LVMH’s latest business is a dead animal tissue platform
The name of the LVMH house initially supplying corpses to Nona Source has been kept secret.
Traditionally, there has been a stigma around dead animals, with brands fearing its mere existence suggests mismanagement or poor business decision-making. However, Benedetto believes that this broader industry mindset that has hindered progress on this issue is changing. “LVMH comes forward and publicly declares what it does and supports it is extremely valuable,” she said. “Everyone has this waste. It’s inherent in the fashion production system, at least in the way it was historically done. But now we’re at a tipping point where we can do better with our waste, make money, save money, have a lasting story to tell. It can also pave the way for a powerful collaboration: “one person’s waste, another person’s design collection”.
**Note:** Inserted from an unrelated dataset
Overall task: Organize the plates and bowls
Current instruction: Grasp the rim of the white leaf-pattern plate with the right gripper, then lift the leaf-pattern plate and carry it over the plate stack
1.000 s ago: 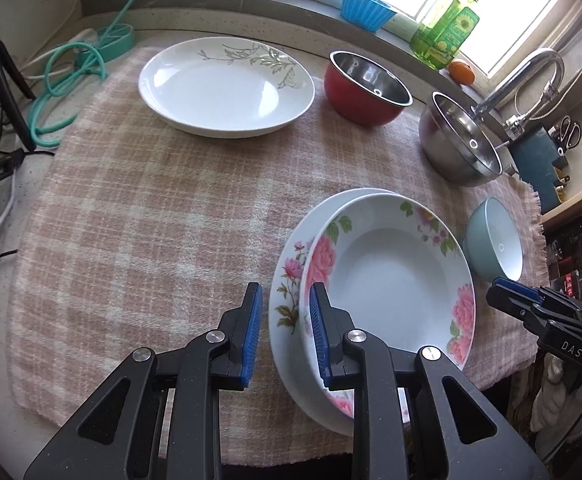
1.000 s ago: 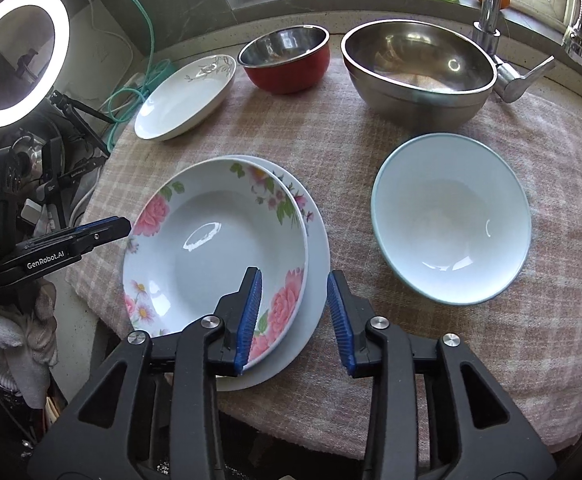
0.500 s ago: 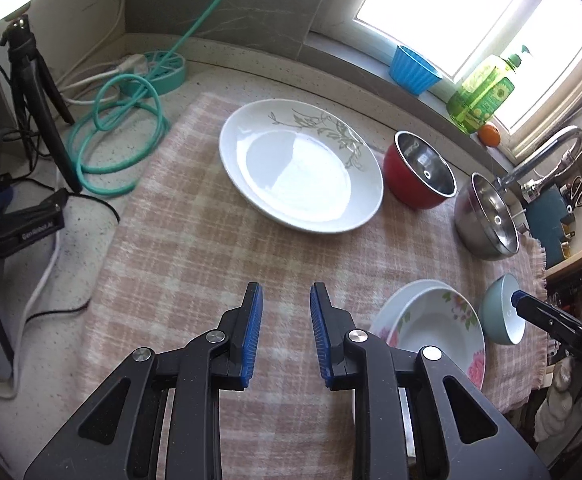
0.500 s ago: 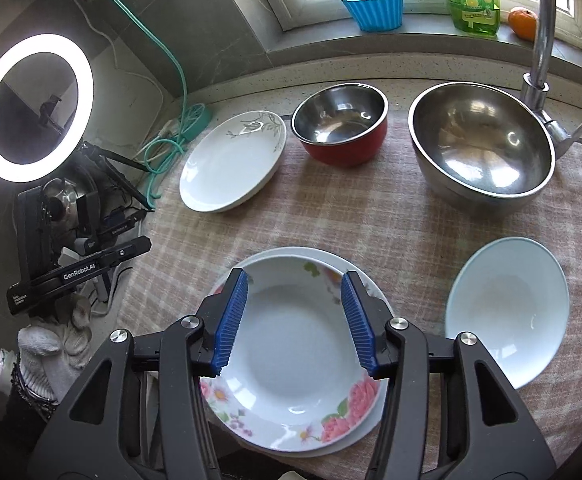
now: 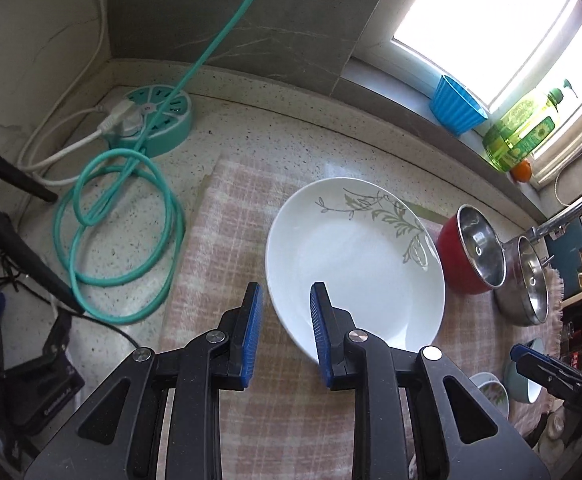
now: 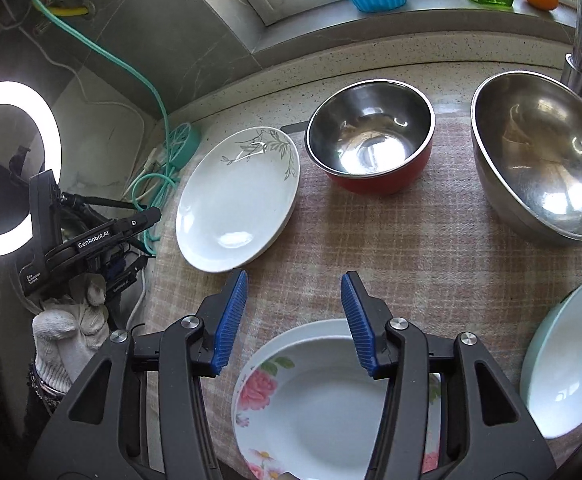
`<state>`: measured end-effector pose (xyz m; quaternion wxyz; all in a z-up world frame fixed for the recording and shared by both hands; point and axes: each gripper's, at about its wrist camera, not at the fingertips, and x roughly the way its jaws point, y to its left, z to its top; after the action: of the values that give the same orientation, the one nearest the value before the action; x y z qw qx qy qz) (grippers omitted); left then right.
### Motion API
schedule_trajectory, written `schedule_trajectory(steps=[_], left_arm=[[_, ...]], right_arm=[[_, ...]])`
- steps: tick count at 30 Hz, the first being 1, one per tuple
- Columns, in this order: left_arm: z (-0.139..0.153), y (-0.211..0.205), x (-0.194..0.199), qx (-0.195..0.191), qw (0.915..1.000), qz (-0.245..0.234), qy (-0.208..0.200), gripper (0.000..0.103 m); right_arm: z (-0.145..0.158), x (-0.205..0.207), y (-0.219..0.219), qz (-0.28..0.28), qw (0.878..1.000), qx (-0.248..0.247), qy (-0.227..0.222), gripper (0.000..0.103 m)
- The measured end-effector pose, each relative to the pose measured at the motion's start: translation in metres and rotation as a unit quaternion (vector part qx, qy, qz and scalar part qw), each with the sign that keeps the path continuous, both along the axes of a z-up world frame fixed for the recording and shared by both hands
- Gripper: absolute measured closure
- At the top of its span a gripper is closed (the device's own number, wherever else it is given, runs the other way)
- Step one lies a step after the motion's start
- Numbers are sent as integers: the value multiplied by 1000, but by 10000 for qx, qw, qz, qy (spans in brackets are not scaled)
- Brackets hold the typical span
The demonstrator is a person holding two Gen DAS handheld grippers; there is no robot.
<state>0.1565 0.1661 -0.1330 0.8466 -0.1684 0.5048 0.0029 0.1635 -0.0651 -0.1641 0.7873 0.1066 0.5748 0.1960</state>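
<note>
Covering the bench, a checked cloth (image 6: 431,264) carries everything. Landmark: the steel bowl (image 6: 539,156) (largest). The red bowl (image 6: 371,136) sits just left of it, the leaf-print plate (image 6: 235,200) further left, the rose plates (image 6: 311,404) nearer. Left claw (image 5: 283,332) open, straddling the leaf-print plate's rim; right claw (image 6: 293,320) open, empty.

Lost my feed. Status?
Left gripper open at white leaf plate's rim. Right gripper open, empty, above rose plates. Nothing in the way.
</note>
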Motion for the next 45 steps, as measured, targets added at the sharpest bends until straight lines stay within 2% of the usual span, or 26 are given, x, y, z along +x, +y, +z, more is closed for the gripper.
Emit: schedule_trajectory(steps=[11, 17, 20, 25, 28, 33, 45], left_arm=[[-20, 18, 54, -124, 9994, -165, 293, 80], [-36, 24, 72, -460, 9976, -130, 502, 80], [-41, 27, 75, -528, 9970, -107, 550, 80], [-42, 27, 77, -516, 9971, -158, 536, 80], [-42, 26, 78, -480, 9973, -200, 523, 82], [-44, 20, 81, -477, 9968, -309, 564, 91], [-46, 17, 75, -407, 9971, -290, 582, 91]], right_arm=[[-35, 40, 18, -457, 9985, 39, 297, 53], [-50, 55, 29, -500, 9976, 85, 477, 63], [-54, 61, 34, -484, 9973, 100, 538, 69], [-62, 67, 41, -439, 9969, 116, 641, 84], [-68, 70, 46, -406, 9966, 139, 703, 89], [-71, 72, 51, -384, 9970, -27, 672, 93], [-68, 71, 58, -211, 9976, -186, 632, 94]])
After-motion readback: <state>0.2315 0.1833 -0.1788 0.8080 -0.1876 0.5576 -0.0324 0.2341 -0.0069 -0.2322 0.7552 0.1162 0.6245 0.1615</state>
“We want to start small,” says Falguera. The platform’s product pages provide all kinds of information: origin (but not the name of the supplier), widths, weight and composition. Customers can search by price or quantity, the latter being useful for large brands that may require large quantities, even for capsule collections. The prices are 60 to 70 percent lower than the gross price originally paid.
The warehouse is near Tours, in western France. Shipping to customers is limited to Europe. “There is a local issue,” says Brabo. “We want to minimize the transport of materials.” Brexit has put a huge question mark on the possibility of shipping to the UK.
On the road, the platform must extend beyond fabrics and leather. “We want to be a creative resource platform in the broadest sense,” says Brabo, citing for future zippers, buttons, stripes and spools of thread. “We would love to have a designer make a 100% collection with dead stock from Nona Source,” he says.
The website with high resolution close-ups of fabrics is designed to entice people to shop online: no samples are available. However, there will be a showroom at the La Caserne incubator in Paris. The incubator starts in June, the showroom will follow in the fall.
Nona Source fits perfectly into LVMH’s broader circular strategy, says Alexandre Capelli, deputy environmental director at LVMH. The group recently unveiled its Life 360 strategy, an environmental performance roadmap made up of four pillars including “creative circularity”. It is a comprehensive program, explains Capelli, including “eco-design, the integration of recycled materials in our products and packaging with percentage targets that will increase by 2023, 2026 and 2030, the testing of new models such as rental and resale, and the avoidance of destruction of unsold products. “
The project is certainly timely, because France is implementing a law prohibiting the destruction of unsold goods. Waste has become a pressing problem in the fashion industry. Queen of Raw’s Stephanie Benedetto warns that there is no time to waste: “If [brands] don’t innovate today and start thinking about it, in 12-24 months the problem will already be too big for them.